MEJO 121:Blog Post
Lighting Darker Skin Tones
One of my favorite shows on television is “Insecure”. Traditionally, most films and television shows are known for doing a poor job when it comes to lighting black actors and actresses well. However the hit HBO show, “Insecure” is an exception to the rule.
So what’s the secret behind “Insecure” success? How does the hit HBO series make its black actors look so good on camera? How does insecure ensure every cast member looks striking on screen?
The secret, HBO’s cinematographer, Ava Berkofsky. In an interview with Mic, Berksofsky shares best practices for properly lightening black faces.
It’s all about the skin’s reflective !
1.Make sure the makeup artist uses a reflective base on the skin
2. Give skin something to reflect
Pro-tip: It’s not the amount of intensity of the light source, it’s the surface area of the light
3. Use a polarizer, which is a filter that goes in front of the lens.
Pro-tip: This actually works really well when you are lighting with a reflective surface on skin tone, because it can shape the light in a pretty effective way
Ava told Mic that when she was in film school, her professor would teach students to throw blue and amber light onto darker skin actors. However, Ava disagrees. Ava believes that there is not one shade that lights all types of darker skin tones.
The crew of “Insecure” puts a lot of effort into lighting black people properly because they recognize the importance of representing black culture properly. Insecure does this to send the message that black features don’t just look good but they are good.
In my Mejo 121 course at The University of North Carolina at Chapel Hill, digital storytelling, my professor, Alexis Walker Romero, recognized that our curriculum did not emphasize how to light darker skin tones. My professor took additional time to explain best practices to my class to ensure we had the technical knowledge to represent darker skin tones in the best possible manner.

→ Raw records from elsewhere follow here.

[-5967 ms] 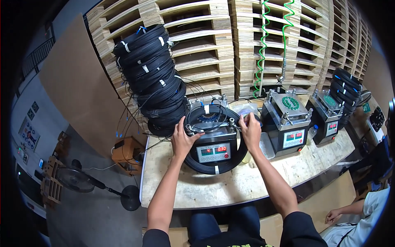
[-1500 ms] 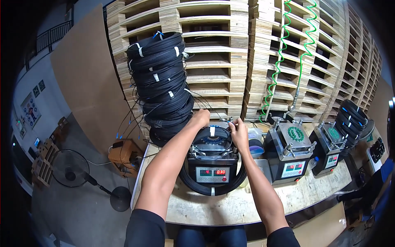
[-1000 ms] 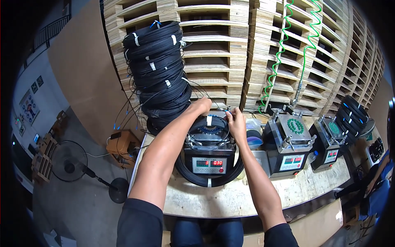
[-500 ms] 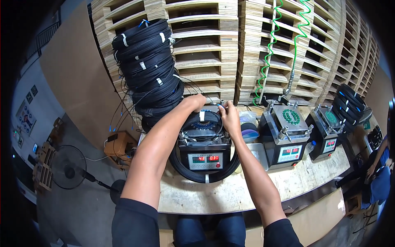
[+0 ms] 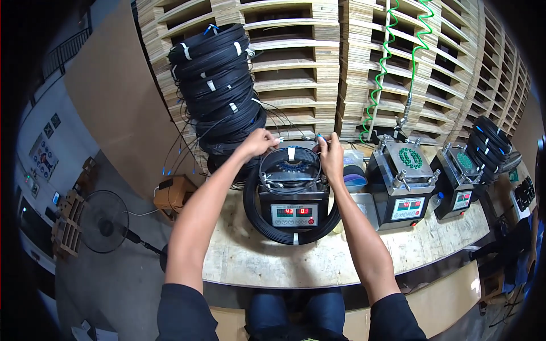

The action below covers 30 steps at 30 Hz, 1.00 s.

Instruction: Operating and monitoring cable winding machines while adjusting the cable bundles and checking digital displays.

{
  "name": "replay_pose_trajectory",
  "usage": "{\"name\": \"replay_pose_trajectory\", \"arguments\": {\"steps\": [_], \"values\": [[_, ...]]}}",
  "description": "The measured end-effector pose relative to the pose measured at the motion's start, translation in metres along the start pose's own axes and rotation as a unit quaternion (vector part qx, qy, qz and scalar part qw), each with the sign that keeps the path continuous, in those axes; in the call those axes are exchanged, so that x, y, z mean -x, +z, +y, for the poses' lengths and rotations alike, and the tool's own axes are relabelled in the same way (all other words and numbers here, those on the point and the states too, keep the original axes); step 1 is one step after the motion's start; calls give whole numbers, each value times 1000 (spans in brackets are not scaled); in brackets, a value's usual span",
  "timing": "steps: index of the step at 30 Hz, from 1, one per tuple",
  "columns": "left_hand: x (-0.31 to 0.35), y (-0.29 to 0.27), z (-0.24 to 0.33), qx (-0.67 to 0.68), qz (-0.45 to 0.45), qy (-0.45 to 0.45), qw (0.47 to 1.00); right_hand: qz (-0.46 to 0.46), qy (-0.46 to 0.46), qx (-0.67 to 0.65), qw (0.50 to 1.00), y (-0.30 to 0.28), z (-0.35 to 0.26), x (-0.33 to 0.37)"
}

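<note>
A coil of black cable (image 5: 253, 211) hangs around the black bench machine (image 5: 323, 208) with red digits in front of me. A smaller loop of the cable, bound with a white tag (image 5: 292, 153), rests on the machine's top. My left hand (image 5: 256, 143) is closed at the loop's far left, with a small white piece (image 5: 278, 141) at its fingertips; its kind is unclear. At the far right of the loop, my right hand (image 5: 332, 157) pinches a blue-tipped cable end (image 5: 319, 136). The fingers partly hide both pieces.
Behind my left hand rises a tall stack of black cable coils (image 5: 213, 85), with loose blue-tipped ends dangling. Two similar machines (image 5: 401, 187) (image 5: 456, 184) stand to the right. Wooden pallets (image 5: 284, 68) line the back, and a fan (image 5: 105, 221) stands at left.
My left hand has drawn back to the left and lower, and the white piece at its fingertips now shows. My right hand stays by the loop, still pinching the blue-tipped end.
</note>
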<state>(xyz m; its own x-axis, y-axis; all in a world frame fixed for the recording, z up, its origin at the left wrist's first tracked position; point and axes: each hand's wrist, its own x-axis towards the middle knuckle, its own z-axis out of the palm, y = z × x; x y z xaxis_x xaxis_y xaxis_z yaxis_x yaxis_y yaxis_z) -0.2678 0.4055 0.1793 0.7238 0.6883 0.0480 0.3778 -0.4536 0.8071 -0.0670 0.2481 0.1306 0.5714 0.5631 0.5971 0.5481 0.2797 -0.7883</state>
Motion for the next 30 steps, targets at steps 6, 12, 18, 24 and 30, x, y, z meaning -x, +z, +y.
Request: {"name": "replay_pose_trajectory", "arguments": {"steps": [6,12,18,24,30], "values": [[105,8,-32,250,219,28,943,142,22,-22,989,-10,-16,32],[207,71,-35,571,145,-7,808,135,125,-175,967,-42,-33,114],[234,132,-32,687,47,87,720,7,319,-570,757,-50,-56,181],[233,151,-57,695,98,82,708,-19,299,-589,751,-58,-48,199],[235,142,-43,653,125,37,746,-24,308,-541,782,-66,-40,194]]}}
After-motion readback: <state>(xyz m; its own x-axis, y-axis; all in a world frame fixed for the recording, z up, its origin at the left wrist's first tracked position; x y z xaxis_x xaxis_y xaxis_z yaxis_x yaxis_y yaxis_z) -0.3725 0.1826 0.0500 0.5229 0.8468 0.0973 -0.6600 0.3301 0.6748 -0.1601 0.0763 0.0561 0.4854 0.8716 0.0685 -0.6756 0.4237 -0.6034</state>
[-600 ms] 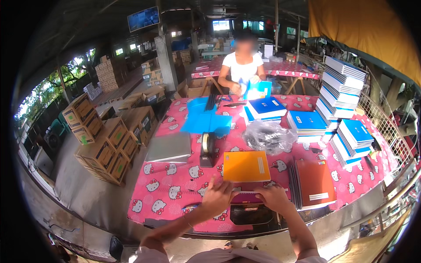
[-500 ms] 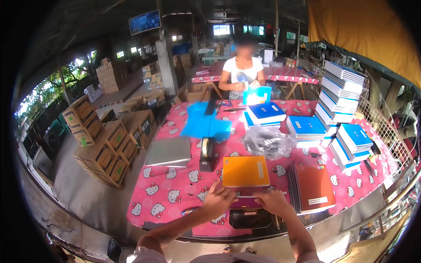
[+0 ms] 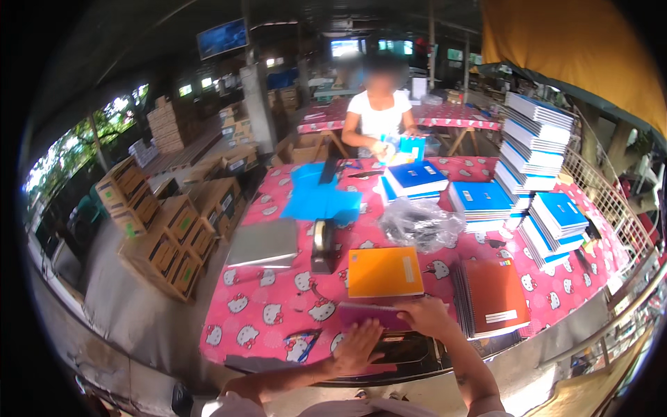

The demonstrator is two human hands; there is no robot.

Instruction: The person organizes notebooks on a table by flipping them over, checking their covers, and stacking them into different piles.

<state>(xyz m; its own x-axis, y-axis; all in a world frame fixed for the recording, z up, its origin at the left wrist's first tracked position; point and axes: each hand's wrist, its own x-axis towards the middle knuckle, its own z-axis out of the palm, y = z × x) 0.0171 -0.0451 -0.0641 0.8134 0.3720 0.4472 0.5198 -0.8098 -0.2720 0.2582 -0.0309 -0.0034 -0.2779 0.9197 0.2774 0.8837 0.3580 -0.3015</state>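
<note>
A purple spiral notebook (image 3: 372,315) lies at the near edge of the table, in front of an orange-yellow notebook (image 3: 385,271). My left hand (image 3: 358,346) rests flat on the purple cover, its fingers stretched out. At the notebook's far right edge, my right hand (image 3: 425,317) has its fingers bent round the border, gripping it. Part of the cover is hidden under both hands. Just right of my right hand stands a stack of reddish-brown spiral notebooks (image 3: 496,295). A black tape dispenser (image 3: 322,248) is beyond my left hand.
Grey sheets or covers (image 3: 262,243) lie at left, blue sheets (image 3: 323,201) behind them. Crumpled clear plastic (image 3: 420,226) sits mid-table. Tall blue notebook stacks (image 3: 531,149) rise at right. Across the table a person (image 3: 382,115) handles a blue item. Cardboard boxes (image 3: 163,236) stand on the left floor.
My left hand has moved from the notebook's far edge toward me and now lies flat on its cover. My right hand stays at the far edge. The person opposite has shifted their hands.
</note>
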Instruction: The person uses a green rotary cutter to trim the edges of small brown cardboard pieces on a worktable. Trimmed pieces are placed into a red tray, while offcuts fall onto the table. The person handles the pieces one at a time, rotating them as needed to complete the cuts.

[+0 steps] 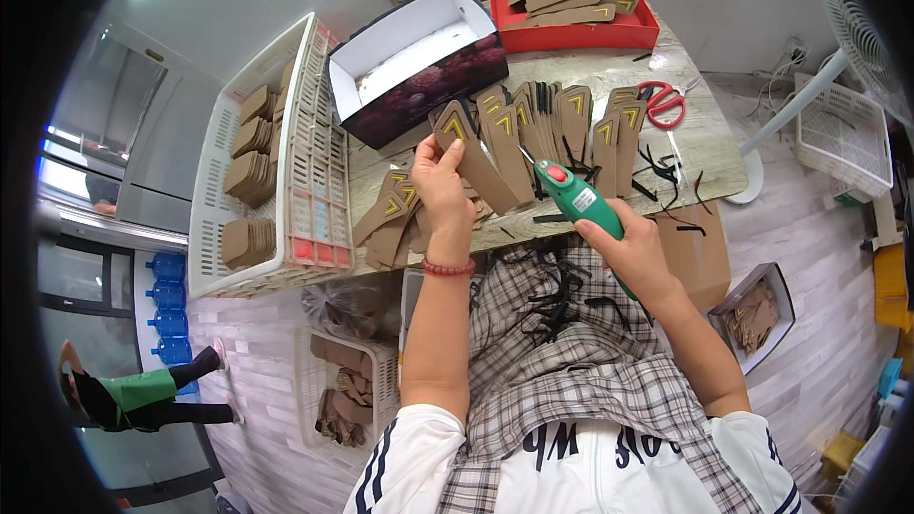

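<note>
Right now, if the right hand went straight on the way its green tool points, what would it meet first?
Probably the brown piece with a yellow chevron, just past the tip of the green tool; depth is unclear.

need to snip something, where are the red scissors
In the head view, the red scissors lie on the right of the table, beside the brown pieces and below the red box.

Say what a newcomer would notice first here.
Probably the green tool with its red button, in the right hand near the table's front edge. The left hand beside it holds a brown piece with a yellow chevron. Then come the red box at the table's far side and the red-handled scissors at right.
</note>
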### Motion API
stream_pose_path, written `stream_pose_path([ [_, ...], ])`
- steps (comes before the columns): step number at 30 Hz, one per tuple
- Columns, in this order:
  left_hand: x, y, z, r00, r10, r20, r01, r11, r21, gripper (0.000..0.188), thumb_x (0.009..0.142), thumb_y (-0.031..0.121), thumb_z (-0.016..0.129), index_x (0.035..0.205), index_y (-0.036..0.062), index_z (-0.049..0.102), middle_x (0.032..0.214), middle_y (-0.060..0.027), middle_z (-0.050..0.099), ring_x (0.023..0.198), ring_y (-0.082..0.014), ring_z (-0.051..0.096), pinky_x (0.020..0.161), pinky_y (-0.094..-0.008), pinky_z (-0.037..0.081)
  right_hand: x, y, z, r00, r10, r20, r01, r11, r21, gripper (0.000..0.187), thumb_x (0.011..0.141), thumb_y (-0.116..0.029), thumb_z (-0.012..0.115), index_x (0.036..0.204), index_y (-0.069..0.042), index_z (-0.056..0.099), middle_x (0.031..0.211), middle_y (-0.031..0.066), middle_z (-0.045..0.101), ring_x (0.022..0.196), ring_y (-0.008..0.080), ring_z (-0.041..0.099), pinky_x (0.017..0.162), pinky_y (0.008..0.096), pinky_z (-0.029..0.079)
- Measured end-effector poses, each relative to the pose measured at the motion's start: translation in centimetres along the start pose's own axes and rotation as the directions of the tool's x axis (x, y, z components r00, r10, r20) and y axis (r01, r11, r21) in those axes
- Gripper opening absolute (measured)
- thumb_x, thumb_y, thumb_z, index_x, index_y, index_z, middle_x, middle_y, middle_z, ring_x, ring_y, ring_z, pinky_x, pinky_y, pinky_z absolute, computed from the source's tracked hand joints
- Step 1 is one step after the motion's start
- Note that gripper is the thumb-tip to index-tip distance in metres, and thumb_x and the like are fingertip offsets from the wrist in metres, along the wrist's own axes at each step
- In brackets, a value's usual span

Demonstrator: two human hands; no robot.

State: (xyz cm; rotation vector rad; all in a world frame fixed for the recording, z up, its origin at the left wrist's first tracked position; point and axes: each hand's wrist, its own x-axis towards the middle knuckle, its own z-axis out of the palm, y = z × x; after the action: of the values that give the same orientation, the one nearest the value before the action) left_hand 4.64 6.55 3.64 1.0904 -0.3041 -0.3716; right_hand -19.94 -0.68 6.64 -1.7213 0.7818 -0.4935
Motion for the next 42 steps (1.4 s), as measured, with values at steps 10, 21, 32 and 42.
stream_pose_path([
  [10,-3.8,-0.9,4.0,0.988,-0.155,-0.002,0.152,0.973,-0.176,0.005,0.088,0.011,0.068,0.09,0.0064,0.066,0.081,-0.0011,0.069,0.065,-0.0069,0.06,0.058,-0.0211,0.046,0.2,-0.2,-0.1,0.998,-0.022,-0.056,0.025,0.997,0.067,0.038,0.083,-0.031,0.074,0.098,0.002,0.063,0.064,0.004,0.059,0.051,0.0083,0.052,0.047,0.0264,0.043],
  [21,-5.4,-1.8,4.8,0.955,-0.278,0.105,0.296,0.928,-0.227,0.005,0.088,0.009,0.067,0.089,0.0063,0.064,0.082,-0.0016,0.068,0.066,-0.0102,0.062,0.064,-0.0251,0.048,0.2,-0.3,-0.2,0.995,-0.024,-0.1,0.035,0.994,0.106,0.038,0.085,-0.031,0.073,0.1,0.002,0.063,0.064,0.0011,0.057,0.049,0.0056,0.052,0.043,0.0227,0.042],
  [32,-7.3,-2.5,4.5,0.933,-0.318,0.166,0.346,0.919,-0.187,0.007,0.09,0.01,0.065,0.093,0.003,0.065,0.083,-0.0029,0.069,0.07,-0.0095,0.062,0.067,-0.0239,0.05,0.3,-0.4,-0.2,0.991,-0.052,-0.126,0.064,0.994,0.09,0.038,0.084,-0.03,0.074,0.102,0.003,0.063,0.064,0.0022,0.06,0.049,0.0057,0.052,0.043,0.0221,0.042],
  [42,-7.1,-1.9,3.3,0.952,-0.231,0.2,0.255,0.961,-0.106,0.007,0.092,0.009,0.062,0.094,0.0025,0.065,0.084,-0.0025,0.068,0.071,-0.0078,0.062,0.066,-0.0211,0.05,0.4,0.4,-0.9,0.993,-0.066,-0.1,0.074,0.995,0.07,0.034,0.085,-0.028,0.073,0.101,0.001,0.064,0.065,0.0015,0.058,0.053,0.0052,0.052,0.046,0.023,0.041],
])
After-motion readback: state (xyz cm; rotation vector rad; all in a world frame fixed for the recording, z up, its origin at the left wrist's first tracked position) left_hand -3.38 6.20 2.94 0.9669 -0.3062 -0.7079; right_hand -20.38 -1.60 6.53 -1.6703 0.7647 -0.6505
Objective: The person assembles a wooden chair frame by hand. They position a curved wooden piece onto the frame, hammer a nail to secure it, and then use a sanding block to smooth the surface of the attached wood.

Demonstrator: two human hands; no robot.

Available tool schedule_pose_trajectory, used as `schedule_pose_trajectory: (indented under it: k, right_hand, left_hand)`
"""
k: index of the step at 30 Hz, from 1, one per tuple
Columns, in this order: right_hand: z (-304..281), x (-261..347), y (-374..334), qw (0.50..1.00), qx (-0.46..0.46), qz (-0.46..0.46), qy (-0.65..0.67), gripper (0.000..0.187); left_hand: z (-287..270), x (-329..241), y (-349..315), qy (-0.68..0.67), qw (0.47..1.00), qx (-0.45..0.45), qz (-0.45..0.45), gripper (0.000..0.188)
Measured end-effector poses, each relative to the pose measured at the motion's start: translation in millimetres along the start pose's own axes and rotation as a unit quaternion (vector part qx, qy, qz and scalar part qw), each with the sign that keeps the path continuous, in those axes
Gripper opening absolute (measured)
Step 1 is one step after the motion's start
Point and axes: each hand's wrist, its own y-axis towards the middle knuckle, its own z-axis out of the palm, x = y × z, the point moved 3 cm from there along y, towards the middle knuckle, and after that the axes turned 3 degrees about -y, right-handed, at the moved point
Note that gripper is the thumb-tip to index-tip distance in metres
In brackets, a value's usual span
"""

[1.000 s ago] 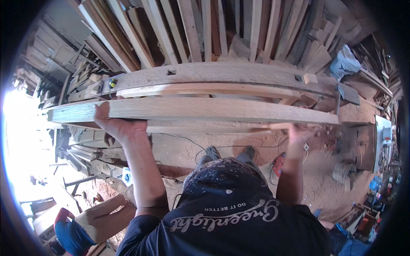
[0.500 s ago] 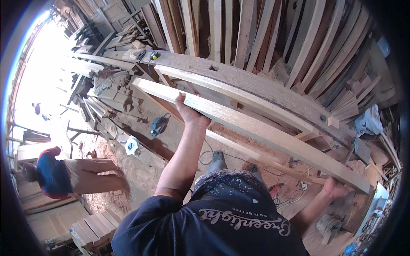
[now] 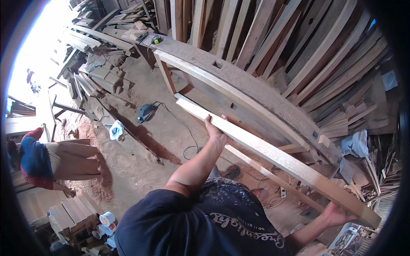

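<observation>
A long, pale wooden beam slants across in front of me, its far-left end higher in view and its near-right end lower. My left hand is closed around it toward the left end, thumb on top. Near the right end, my right hand grips it from the near side and below. Just beyond the beam stands a wooden frame, its far rail running along a thick workbench plank. The frame's other rail shows under the beam, on my side.
A corded power tool lies on the sandy floor, near a white plastic bag. On the bench is a tape measure. Upright boards lean behind it. Another person bends over at the left, near stacked wood blocks.
The beam and both hands have shifted right in view, and the left end now lies nearer the frame's left corner. My view has turned somewhat, moving the surroundings.
</observation>
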Motion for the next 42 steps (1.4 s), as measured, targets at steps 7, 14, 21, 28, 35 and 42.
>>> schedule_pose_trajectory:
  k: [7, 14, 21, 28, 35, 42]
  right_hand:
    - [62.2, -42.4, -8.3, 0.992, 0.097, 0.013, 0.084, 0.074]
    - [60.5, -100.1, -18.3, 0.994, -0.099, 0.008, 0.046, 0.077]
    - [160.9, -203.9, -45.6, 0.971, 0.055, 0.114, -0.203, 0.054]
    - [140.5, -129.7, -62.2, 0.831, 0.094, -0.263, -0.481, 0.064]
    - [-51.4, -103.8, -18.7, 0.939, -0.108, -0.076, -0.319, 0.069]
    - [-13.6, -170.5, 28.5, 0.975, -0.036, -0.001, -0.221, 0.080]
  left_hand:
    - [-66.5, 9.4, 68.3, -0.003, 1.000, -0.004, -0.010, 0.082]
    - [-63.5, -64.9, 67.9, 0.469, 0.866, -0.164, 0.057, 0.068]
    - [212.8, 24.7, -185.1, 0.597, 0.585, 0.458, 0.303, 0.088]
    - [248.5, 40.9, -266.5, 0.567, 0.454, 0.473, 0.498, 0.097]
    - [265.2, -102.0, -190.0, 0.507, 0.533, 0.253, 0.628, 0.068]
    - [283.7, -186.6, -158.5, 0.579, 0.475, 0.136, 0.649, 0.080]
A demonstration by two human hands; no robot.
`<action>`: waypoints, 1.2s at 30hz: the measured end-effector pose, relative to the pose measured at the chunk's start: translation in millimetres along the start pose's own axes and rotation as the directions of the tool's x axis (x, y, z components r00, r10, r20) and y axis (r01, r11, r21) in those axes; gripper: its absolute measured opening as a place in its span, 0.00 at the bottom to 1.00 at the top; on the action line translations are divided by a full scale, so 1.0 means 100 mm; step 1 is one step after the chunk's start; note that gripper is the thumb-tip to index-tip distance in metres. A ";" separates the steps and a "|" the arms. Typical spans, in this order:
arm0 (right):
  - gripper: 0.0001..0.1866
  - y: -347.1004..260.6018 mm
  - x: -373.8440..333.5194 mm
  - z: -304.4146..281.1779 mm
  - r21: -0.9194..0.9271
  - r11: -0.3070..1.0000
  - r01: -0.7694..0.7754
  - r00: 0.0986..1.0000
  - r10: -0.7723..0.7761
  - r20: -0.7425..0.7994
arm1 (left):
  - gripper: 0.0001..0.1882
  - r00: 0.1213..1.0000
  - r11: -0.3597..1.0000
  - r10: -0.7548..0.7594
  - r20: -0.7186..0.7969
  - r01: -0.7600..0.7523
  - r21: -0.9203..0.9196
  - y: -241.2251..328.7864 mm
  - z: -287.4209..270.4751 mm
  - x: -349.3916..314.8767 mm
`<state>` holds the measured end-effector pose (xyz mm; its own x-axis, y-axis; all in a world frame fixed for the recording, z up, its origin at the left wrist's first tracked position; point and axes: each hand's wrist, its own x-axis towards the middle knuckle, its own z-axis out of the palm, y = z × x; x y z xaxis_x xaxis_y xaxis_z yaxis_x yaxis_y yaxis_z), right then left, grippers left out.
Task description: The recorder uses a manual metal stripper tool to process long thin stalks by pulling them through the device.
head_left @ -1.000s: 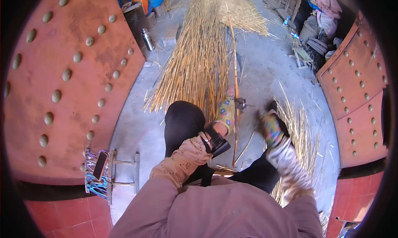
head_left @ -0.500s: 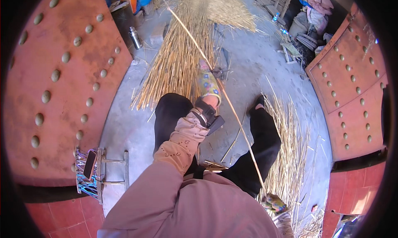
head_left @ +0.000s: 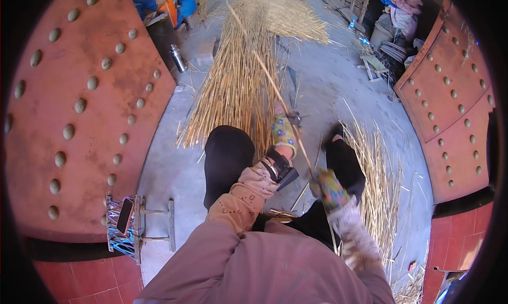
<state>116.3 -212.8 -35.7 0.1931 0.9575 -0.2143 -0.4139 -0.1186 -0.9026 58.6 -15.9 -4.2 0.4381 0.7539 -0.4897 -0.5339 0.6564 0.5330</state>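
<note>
A long, thin tan reed stalk (head_left: 271, 80) slants from the far end of the picture down toward my lap. My left hand (head_left: 283, 133), in a yellow flowered glove, is closed beside the stalk. A small dark object (head_left: 294, 118) shows at its fingers, where the stalk passes; its kind cannot be made out. Lower along the stalk, my right hand (head_left: 332, 190), in a similar flowered glove and slightly blurred, is closed around it. A black device (head_left: 283, 171) is strapped at my left wrist. Both hands are in front of my dark-trousered knees.
A thick reed bundle (head_left: 227, 92) lies ahead. Paler stalks (head_left: 378, 193) lie along my right leg. A small stool (head_left: 153, 224) with a phone (head_left: 125, 216) stands at left, near a studded red door (head_left: 84, 140). A metal flask (head_left: 178, 59) stands farther off; another studded door (head_left: 450, 108) is at right.
My right hand has come up from the lower right, much closer to my left hand. My left hand stays beside the stalk. The whole view has shifted slightly.
</note>
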 end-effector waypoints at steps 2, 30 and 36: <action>0.11 0.07 -0.50 -0.09 -0.370 0.865 -0.338 0.938 0.341 -0.058 | 0.24 0.998 0.999 0.050 -0.029 -0.050 -0.009 0.28 -0.10 0.24; 0.08 0.29 -3.09 -0.48 -0.736 0.566 -0.371 0.834 -0.145 -0.532 | 0.23 0.906 0.823 0.058 0.419 -0.281 0.493 -0.52 0.50 -0.02; 0.11 -0.34 -1.49 -0.56 -0.755 0.634 -0.168 0.701 -0.461 -0.543 | 0.23 0.823 0.728 -0.157 0.545 -0.276 0.627 -1.53 0.93 -0.69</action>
<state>151.9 -366.5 6.0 0.8098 0.5833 0.0632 0.3767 -0.4344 -0.8182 177.9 -165.6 11.9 0.8390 0.5328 -0.1109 -0.0562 0.2874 0.9562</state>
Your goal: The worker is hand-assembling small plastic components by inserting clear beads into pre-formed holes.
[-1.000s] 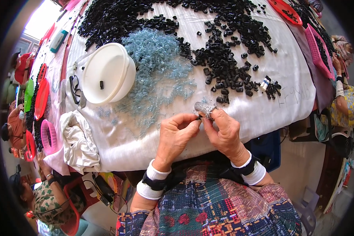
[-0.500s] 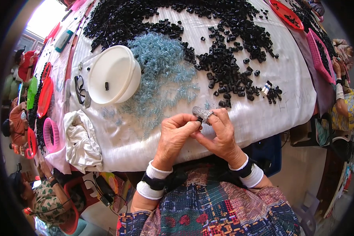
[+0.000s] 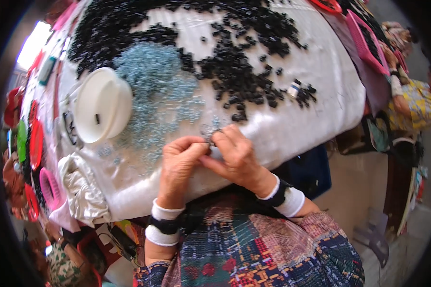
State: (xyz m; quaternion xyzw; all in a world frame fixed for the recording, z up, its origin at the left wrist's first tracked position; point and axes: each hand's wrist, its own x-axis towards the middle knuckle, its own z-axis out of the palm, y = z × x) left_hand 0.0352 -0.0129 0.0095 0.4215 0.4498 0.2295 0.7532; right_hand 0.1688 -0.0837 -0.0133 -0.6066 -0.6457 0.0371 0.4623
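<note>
My left hand [image 3: 179,160] is closed in a pinch, thumb against fingertips, on a small black plastic piece [image 3: 208,149]. Meeting it there, my right hand [image 3: 238,154] has its fingers curled in and its thumb at the same piece. A silvery ring-like band [image 3: 214,132] shows at the right fingertips; it is smeared by motion. Just beyond the hands spreads a heap of small pale-blue, see-through coil-like pieces [image 3: 151,71]. Many black plastic pieces [image 3: 234,71] are strewn further off. To the left, a white tub [image 3: 88,95] has one black piece inside.
A white cloth [image 3: 81,186] and dark-framed glasses [image 3: 71,128] lie left on the white-covered table [image 3: 292,129]. A small white bottle [image 3: 294,89] stands among black pieces. Pink basket [image 3: 366,40] and a co-worker's arm [image 3: 396,83] are at right; red trays [image 3: 36,143] at left.
The whole view has swung, so the table's things sit further left in the picture. Both hands stay together at the black piece; the silvery band looks more hidden and blurred.
</note>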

From my professor, I learned that it is still important to use a hair light when shooting black people. She highlighted that there is a common misconception that people with a lot of texture in their hair don’t need a hair light, but they still do. Including a hair light with darker skin tones still creates a halo effect. It is also important to be aware of undertones.
Additionally, for darker skin tones with warm undertones it is recommended that you take portraits around earth tones like red, gold, and brown. For darker skin tones with cool undertones take portraits with water tones like blue, silver, and purple. Also, photographers and cinematographers should embrace highlights and shadows.
When shooting darker skin tones, I learned that photographers and cinematographers should also pay attention to walls, backgrounds and reflective light.
For walls, it is important to keep light from reflecting off the walls for a more cinematic feel. For background, it is important to pay attention to the backgrounds. It is also a bad idea to tuck darker skin tones against dark backgrounds. But also, it is important to not contrast the background so much that you overexpose the background. For reflective light, don’t just put more light on people of color to make them look bright; you will blow them out. Instead, it is best to use reflective light to bounce light and showcase facial features.
I found learning how to light darker skin tones extremely beneficial in my digital storytelling course, especially because my subject for my story advertisement was a black woman. I hope after reading my blog post, you feel more equipped to light darker skin tones in your photography and or film work.
Harding, Xavier. “Keeping ‘Insecure’ Lit: HBO Cinematographer Ava Berkofsky on Properly Lighting Black Faces.” Mic, Mic, 6 Sept. 2017, www.mic.com/articles/184244/keeping-insecure-lit-hbo-cinematographer-ava-berkofsky-on-properly-lighting-black-faces#.PnFIdFwSm.